* [TASK REQUIREMENTS]:
Could you copy the data that follows exactly as written, but drop the pictures?

=== Section Start ===

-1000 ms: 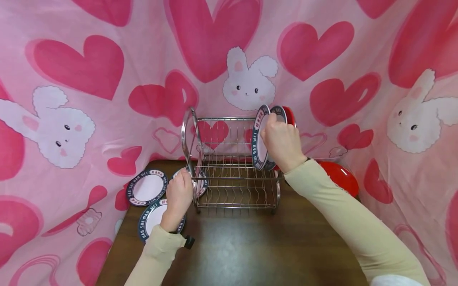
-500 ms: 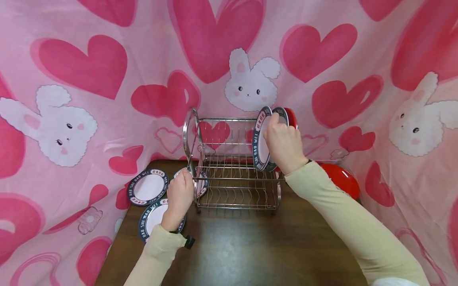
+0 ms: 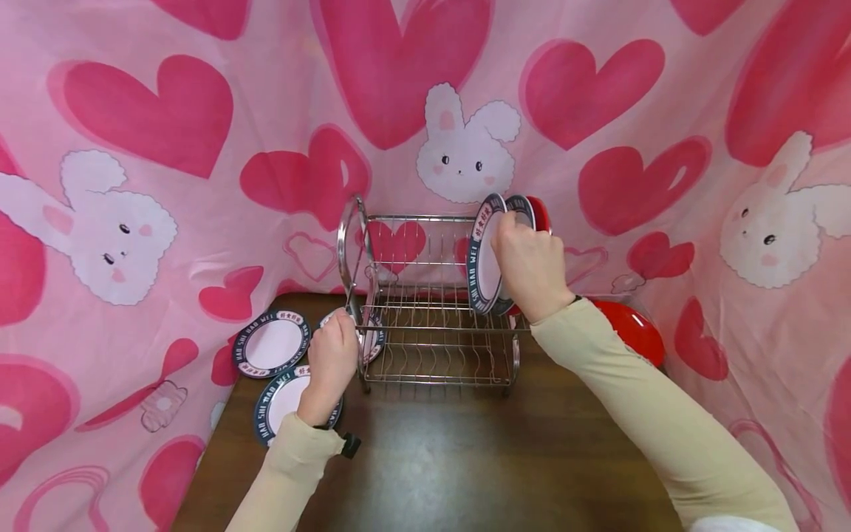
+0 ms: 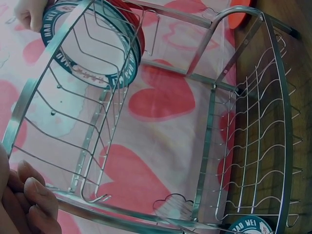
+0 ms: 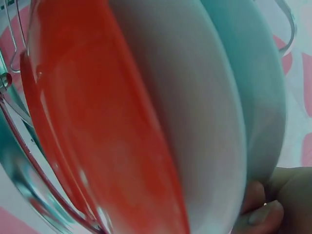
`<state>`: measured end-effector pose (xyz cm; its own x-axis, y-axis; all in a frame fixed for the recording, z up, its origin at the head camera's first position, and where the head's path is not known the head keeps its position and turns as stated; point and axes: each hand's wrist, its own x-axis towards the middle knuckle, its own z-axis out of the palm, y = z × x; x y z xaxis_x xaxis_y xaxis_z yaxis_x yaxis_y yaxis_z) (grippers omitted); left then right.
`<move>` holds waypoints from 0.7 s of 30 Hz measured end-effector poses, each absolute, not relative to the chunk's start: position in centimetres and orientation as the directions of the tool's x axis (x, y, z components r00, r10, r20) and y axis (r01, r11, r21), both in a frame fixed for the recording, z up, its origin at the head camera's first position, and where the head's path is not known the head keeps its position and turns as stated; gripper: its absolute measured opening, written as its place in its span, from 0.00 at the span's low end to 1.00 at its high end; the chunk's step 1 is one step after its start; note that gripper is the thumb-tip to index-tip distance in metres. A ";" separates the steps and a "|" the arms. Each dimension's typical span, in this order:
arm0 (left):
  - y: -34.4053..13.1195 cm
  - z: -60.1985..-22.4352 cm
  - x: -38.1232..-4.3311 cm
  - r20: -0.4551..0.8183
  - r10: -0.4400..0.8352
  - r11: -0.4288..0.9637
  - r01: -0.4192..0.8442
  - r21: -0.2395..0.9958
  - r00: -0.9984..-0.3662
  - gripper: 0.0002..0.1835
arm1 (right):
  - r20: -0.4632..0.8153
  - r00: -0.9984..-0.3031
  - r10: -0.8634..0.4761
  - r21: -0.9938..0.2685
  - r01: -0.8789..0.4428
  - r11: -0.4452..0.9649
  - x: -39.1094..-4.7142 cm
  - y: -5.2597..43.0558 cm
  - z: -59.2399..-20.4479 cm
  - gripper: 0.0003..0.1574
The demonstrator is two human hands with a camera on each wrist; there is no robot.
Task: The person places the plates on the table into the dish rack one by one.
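Note:
A two-tier metal dish rack [image 3: 432,383] stands on the table. My left hand [image 3: 332,351] grips the rack's frame at its left front corner, with the fingers [image 4: 39,192] curled in the left wrist view. On the upper tier's right end, my right hand [image 3: 532,266] pinches the rim of a white plate [image 3: 488,258] with a dark lettered border. That plate is upright and slightly tilted. Close to its right stand another bordered plate [image 3: 521,207] and a red dish [image 5: 102,122]. In the right wrist view, the fingers [image 5: 263,214] are at the outermost plate's edge.
Two bordered plates, one at the back [image 3: 269,345] and one in front [image 3: 282,406], lie left of the rack. Another plate [image 3: 372,343] shows partly behind the rack's left side. A glossy red dish [image 3: 638,332] sits at right. Pink patterned cloth [image 3: 279,59] surrounds the table.
My right hand has shifted slightly right against the rack, and the pinched plate shows a little more of its face. The left hand keeps its place on the rack.

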<state>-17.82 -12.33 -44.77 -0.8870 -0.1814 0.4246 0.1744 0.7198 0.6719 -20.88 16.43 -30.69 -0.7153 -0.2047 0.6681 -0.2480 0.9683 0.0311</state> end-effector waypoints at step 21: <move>-12.5 -44.3 -17.6 0.390 -0.173 0.699 0.167 0.695 -0.904 0.23 | 0.706 -0.680 -0.196 0.082 -0.196 0.977 -20.5 17.5 -30.3 0.17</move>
<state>-17.59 -12.47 -44.30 -0.9044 -0.1726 0.3901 0.1665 0.6990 0.6954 -20.55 17.53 -30.29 -0.6804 -0.1956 0.7062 -0.1958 0.9772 0.0819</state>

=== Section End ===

* [SOLVED PROBLEM]:
-1000 ms: 
-500 ms: 
+0 ms: 
+0 ms: 
+0 ms: 
`<state>`: measured end-effector pose (xyz cm; its own x-axis, y-axis; all in a frame fixed for the recording, z up, its origin at the head camera's first position, and where the head's path is not known the head keeps its position and turns as stated; point and axes: each hand's wrist, its own x-axis towards the middle knuckle, its own z-axis out of the palm, y = z × x; x y z xaxis_x xaxis_y xaxis_z yaxis_x yaxis_y yaxis_z) (grippers omitted); left then right.
`<move>` holds waypoints from 0.7 s of 30 Hz measured end-effector poses, each absolute, not relative to the chunk's start: position in centimetres and orientation as the directions of the tool's x axis (x, y, z components r00, r10, r20) and y axis (r01, r11, r21), both in a frame fixed for the recording, z up, its origin at the head camera's first position, and where the head's path is not known the head keeps its position and turns as stated; gripper: its absolute measured opening, written as its place in its span, from 0.00 at the span's low end to 1.00 at its high end; the chunk's step 1 is one step after its start; note that gripper is the thumb-tip to index-tip distance in metres. A ";" separates the steps and a "|" the arms. Each dimension's typical span, in this order:
arm0 (left):
  - y: -34.4053..13.1195 cm
  - z: -60.1985..-22.4352 cm
  - x: -38.1232..-4.3311 cm
  - r20: -0.4551..0.8183
  - r10: -0.4400..0.8352
  - r11: -0.4288..0.9637
  - r01: -0.4192..0.8442
  - r21: -0.2395..0.9958
  - r00: -0.9984..-0.3662
  - gripper: 0.0002..0.1835
arm1 (right):
  - r20: -0.4632..0.8153
  - r00: -0.9984..-0.3031
  - r10: -0.8634..0.4761
  - r21: -0.9938..0.2685
  - r01: -0.8789..0.4428
  - r11: -0.4452..0.9649
  - x: -39.1094..-4.7142 cm
  - y: -5.2597..43.0558 cm
  - z: -59.2399..-20.4479 cm
  - gripper: 0.0003..0.1574
The demonstrator is two human hands with a camera on each wrist; there is no robot.
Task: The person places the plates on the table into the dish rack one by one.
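Note:
A two-tier metal dish rack [image 3: 432,383] stands on the table. My left hand [image 3: 332,351] grips the rack's frame at its left front corner, with the fingers [image 4: 39,192] curled in the left wrist view. On the upper tier's right end, my right hand [image 3: 532,266] pinches the rim of a white plate [image 3: 488,258] with a dark lettered border. That plate is upright and slightly tilted. Close to its right stand another bordered plate [image 3: 521,207] and a red dish [image 5: 102,122]. In the right wrist view, the fingers [image 5: 263,214] are at the outermost plate's edge.
Two bordered plates, one at the back [image 3: 269,345] and one in front [image 3: 282,406], lie left of the rack. Another plate [image 3: 372,343] shows partly behind the rack's left side. A glossy red dish [image 3: 638,332] sits at right. Pink patterned cloth [image 3: 279,59] surrounds the table.
My right hand has shifted slightly right against the rack, and the pinched plate shows a little more of its face. The left hand keeps its place on the rack.
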
<state>-17.82 -12.33 -44.77 -0.8870 -0.1814 0.4246 0.1744 0.7198 0.6719 -20.88 16.43 -30.69 -0.7153 -0.2047 0.6681 -0.2480 0.9683 0.0311</state> end-effector waypoints at step 21: <move>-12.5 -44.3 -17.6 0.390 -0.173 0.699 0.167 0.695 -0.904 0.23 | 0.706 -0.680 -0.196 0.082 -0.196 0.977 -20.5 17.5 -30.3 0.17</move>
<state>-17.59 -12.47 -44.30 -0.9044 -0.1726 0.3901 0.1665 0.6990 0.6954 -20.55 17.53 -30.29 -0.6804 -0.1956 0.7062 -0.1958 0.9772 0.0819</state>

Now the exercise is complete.